In full and word for word, print the data below.

== Data segment ==
+ + +

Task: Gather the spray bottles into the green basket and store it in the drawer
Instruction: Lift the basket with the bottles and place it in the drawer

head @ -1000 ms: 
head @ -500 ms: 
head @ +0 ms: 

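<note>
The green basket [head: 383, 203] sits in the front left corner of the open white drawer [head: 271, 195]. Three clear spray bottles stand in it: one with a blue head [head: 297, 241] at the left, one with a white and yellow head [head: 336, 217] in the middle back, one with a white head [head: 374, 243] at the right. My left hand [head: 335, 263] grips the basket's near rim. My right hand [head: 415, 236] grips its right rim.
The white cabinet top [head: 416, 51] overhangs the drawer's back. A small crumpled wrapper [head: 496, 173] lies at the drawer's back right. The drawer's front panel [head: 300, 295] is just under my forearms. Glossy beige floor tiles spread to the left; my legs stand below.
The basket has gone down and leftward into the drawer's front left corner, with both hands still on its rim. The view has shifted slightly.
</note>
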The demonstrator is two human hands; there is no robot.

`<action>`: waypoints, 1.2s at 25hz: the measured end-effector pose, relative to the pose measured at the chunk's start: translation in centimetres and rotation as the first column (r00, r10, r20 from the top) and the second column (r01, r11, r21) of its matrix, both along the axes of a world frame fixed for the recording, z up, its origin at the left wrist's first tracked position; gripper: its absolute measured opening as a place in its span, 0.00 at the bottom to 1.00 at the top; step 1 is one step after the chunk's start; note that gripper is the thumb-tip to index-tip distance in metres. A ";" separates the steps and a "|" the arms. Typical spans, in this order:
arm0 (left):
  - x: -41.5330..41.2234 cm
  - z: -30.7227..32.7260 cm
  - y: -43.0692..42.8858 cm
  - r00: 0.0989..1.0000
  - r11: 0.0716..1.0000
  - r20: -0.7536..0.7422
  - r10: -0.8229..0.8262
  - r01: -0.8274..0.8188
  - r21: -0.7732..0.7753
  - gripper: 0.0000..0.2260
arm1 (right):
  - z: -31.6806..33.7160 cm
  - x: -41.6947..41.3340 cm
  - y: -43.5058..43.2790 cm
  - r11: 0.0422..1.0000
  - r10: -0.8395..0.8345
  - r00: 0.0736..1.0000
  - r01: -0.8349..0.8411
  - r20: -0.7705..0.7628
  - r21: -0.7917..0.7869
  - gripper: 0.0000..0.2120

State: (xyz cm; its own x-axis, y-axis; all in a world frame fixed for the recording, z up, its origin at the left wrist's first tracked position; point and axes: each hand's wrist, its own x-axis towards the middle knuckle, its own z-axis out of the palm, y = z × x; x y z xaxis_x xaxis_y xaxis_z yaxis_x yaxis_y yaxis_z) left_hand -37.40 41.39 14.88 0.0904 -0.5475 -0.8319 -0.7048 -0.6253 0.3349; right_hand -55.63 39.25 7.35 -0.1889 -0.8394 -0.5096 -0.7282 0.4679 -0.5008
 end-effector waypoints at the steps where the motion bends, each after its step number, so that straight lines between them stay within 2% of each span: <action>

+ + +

== Reply ==
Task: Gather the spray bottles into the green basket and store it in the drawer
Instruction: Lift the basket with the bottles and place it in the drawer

head @ -1000 ms: 
head @ -500 ms: 
head @ +0 ms: 

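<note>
The green basket [head: 383, 203] sits in the front left corner of the open white drawer [head: 271, 195]. Three clear spray bottles stand in it: one with a blue head [head: 297, 241] at the left, one with a white and yellow head [head: 336, 217] in the middle back, one with a white head [head: 374, 243] at the right. My left hand [head: 335, 263] grips the basket's near rim. My right hand [head: 415, 236] grips its right rim.
The white cabinet top [head: 416, 51] overhangs the drawer's back. A small crumpled wrapper [head: 496, 173] lies at the drawer's back right. The drawer's front panel [head: 300, 295] is just under my forearms. Glossy beige floor tiles spread to the left; my legs stand below.
The basket has gone down and leftward into the drawer's front left corner, with both hands still on its rim. The view has shifted slightly.
</note>
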The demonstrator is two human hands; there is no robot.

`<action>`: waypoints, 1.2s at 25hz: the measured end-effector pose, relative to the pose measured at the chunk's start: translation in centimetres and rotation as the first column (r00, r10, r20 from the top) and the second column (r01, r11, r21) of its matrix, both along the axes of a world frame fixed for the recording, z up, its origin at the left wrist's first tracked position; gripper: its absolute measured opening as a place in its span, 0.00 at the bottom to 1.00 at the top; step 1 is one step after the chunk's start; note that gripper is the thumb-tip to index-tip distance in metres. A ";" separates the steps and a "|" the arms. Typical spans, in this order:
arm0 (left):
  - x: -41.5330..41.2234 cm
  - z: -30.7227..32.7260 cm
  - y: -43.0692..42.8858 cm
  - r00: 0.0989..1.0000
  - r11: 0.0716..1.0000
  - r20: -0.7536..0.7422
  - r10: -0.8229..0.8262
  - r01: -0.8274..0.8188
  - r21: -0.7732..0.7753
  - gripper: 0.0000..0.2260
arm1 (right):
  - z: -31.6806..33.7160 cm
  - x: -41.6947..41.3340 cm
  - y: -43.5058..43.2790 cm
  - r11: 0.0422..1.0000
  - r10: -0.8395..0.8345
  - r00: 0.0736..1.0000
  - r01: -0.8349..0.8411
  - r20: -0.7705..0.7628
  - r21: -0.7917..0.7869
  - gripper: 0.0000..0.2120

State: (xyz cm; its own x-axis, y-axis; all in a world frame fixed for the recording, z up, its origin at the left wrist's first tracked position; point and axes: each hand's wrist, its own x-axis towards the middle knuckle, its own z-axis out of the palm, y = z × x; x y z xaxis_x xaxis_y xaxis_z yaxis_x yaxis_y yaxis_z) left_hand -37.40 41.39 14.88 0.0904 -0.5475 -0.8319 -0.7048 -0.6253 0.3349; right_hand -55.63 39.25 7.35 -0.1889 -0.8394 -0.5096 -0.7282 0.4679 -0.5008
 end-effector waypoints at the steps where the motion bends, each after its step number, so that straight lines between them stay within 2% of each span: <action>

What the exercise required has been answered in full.